▸ **PROMPT**: Retype the data exactly, leaving nothing out.

▸ **GIVEN DATA**:
Content starts
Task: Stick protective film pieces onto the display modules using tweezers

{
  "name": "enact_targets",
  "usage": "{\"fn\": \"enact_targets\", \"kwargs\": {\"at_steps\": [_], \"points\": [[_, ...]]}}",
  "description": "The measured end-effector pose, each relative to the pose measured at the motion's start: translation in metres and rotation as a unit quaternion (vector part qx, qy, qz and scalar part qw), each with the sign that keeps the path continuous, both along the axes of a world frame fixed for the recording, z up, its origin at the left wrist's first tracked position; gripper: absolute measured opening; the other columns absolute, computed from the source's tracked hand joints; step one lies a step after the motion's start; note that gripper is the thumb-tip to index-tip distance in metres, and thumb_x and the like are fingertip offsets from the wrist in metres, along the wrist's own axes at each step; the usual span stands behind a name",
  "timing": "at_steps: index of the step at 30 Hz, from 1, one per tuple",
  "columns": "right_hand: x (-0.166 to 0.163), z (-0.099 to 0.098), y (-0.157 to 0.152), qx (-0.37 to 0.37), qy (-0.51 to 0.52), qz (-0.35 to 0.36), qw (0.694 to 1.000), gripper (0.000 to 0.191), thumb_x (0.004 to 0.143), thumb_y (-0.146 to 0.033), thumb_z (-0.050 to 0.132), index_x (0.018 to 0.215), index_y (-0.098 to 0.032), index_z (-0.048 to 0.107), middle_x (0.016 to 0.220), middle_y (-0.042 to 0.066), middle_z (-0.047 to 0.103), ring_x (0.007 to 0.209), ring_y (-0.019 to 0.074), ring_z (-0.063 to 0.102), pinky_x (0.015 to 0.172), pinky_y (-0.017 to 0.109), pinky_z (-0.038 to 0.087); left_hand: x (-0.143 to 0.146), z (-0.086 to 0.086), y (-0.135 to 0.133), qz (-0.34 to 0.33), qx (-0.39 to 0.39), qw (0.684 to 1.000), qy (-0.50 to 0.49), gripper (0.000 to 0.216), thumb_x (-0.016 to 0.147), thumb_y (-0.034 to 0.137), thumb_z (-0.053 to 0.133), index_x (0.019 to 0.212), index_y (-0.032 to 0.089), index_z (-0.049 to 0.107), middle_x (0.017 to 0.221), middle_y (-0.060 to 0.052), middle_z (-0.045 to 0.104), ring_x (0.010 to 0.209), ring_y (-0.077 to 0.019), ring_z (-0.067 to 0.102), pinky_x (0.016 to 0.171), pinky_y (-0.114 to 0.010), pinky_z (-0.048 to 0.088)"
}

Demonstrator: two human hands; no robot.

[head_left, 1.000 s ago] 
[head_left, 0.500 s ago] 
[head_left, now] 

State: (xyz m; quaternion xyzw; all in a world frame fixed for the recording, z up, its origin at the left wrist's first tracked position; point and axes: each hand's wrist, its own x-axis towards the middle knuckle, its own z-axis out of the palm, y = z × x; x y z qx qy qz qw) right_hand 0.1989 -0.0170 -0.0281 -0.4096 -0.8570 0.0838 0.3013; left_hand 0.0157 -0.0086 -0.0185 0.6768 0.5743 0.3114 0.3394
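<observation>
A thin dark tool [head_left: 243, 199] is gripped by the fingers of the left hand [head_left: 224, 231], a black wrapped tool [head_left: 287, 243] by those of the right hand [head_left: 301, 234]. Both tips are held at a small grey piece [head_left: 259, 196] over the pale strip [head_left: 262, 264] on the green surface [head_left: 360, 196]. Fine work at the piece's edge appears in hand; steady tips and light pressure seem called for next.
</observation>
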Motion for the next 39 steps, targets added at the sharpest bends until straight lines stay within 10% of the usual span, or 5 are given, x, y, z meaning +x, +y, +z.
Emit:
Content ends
▸ **SOLUTION TO THIS TASK**:
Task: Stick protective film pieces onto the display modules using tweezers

{
  "name": "enact_targets",
  "usage": "{\"fn\": \"enact_targets\", \"kwargs\": {\"at_steps\": [_], \"points\": [[_, ...]]}}",
  "description": "The measured end-effector pose, each relative to the pose measured at the motion's start: translation in metres and rotation as a unit quaternion (vector part qx, qy, qz and scalar part qw), each with the sign that keeps the path continuous, both along the axes of a world frame fixed for the recording, z up, its origin at the left wrist's first tracked position; gripper: absolute measured opening; the other columns absolute, computed from the source's tracked hand joints; step one lies a step after the motion's start; note that gripper is the thumb-tip to index-tip distance in metres, and thumb_x and the like are fingertip offsets from the wrist in metres, along the wrist's own axes at each step; the usual span stands behind a name",
  "timing": "at_steps: index of the step at 30 Hz, from 1, one per tuple",
  "columns": "right_hand: x (-0.166 to 0.163), z (-0.099 to 0.098), y (-0.157 to 0.152), qx (-0.37 to 0.37), qy (-0.51 to 0.52), qz (-0.35 to 0.36), qw (0.694 to 1.000), gripper (0.000 to 0.191), thumb_x (0.004 to 0.143), thumb_y (-0.146 to 0.033), thumb_z (-0.050 to 0.132), index_x (0.018 to 0.215), index_y (-0.098 to 0.032), index_z (-0.048 to 0.107), middle_x (0.016 to 0.220), middle_y (-0.042 to 0.066), middle_z (-0.047 to 0.103), ring_x (0.007 to 0.209), ring_y (-0.019 to 0.074), ring_z (-0.063 to 0.102), pinky_x (0.015 to 0.172), pinky_y (-0.017 to 0.109), pinky_z (-0.038 to 0.087); left_hand: x (-0.143 to 0.146), z (-0.086 to 0.086), y (-0.135 to 0.133), qz (-0.34 to 0.33), qx (-0.39 to 0.39), qw (0.684 to 1.000), qy (-0.50 to 0.49), gripper (0.000 to 0.216), thumb_x (-0.016 to 0.147), thumb_y (-0.034 to 0.137), thumb_z (-0.053 to 0.133), index_x (0.019 to 0.212), index_y (-0.032 to 0.089), index_z (-0.049 to 0.107), middle_x (0.017 to 0.221), middle_y (-0.060 to 0.052), middle_z (-0.045 to 0.104), ring_x (0.010 to 0.209), ring_y (-0.077 to 0.019), ring_z (-0.067 to 0.102), pinky_x (0.016 to 0.171), pinky_y (-0.114 to 0.010), pinky_z (-0.048 to 0.088)"
}

Demonstrator: two human hands; no robot.

[head_left, 1.000 s ago] 
[head_left, 0.500 s ago] 
[head_left, now] 

State: (xyz m; quaternion xyzw; all in a world frame fixed for the recording, z up, its origin at the left wrist's first tracked position; point and axes: each hand's wrist, its own x-axis towards the middle knuckle, its own z-axis out of the palm, y = z × x; x y z qx qy qz qw) right_hand 0.1989 -0.0170 -0.0281 -0.4096 -0.8570 0.0838 0.3013; left_hand 0.0157 -0.0086 -0.0185 0.6768 0.5743 0.3114 0.3394
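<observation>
A thin dark tool [head_left: 243, 199] is gripped by the fingers of the left hand [head_left: 224, 231], a black wrapped tool [head_left: 287, 243] by those of the right hand [head_left: 301, 234]. Both tips are held at a small grey piece [head_left: 259, 196] over the pale strip [head_left: 262, 264] on the green surface [head_left: 360, 196]. Fine work at the piece's edge appears in hand; steady tips and light pressure seem called for next.
</observation>
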Motion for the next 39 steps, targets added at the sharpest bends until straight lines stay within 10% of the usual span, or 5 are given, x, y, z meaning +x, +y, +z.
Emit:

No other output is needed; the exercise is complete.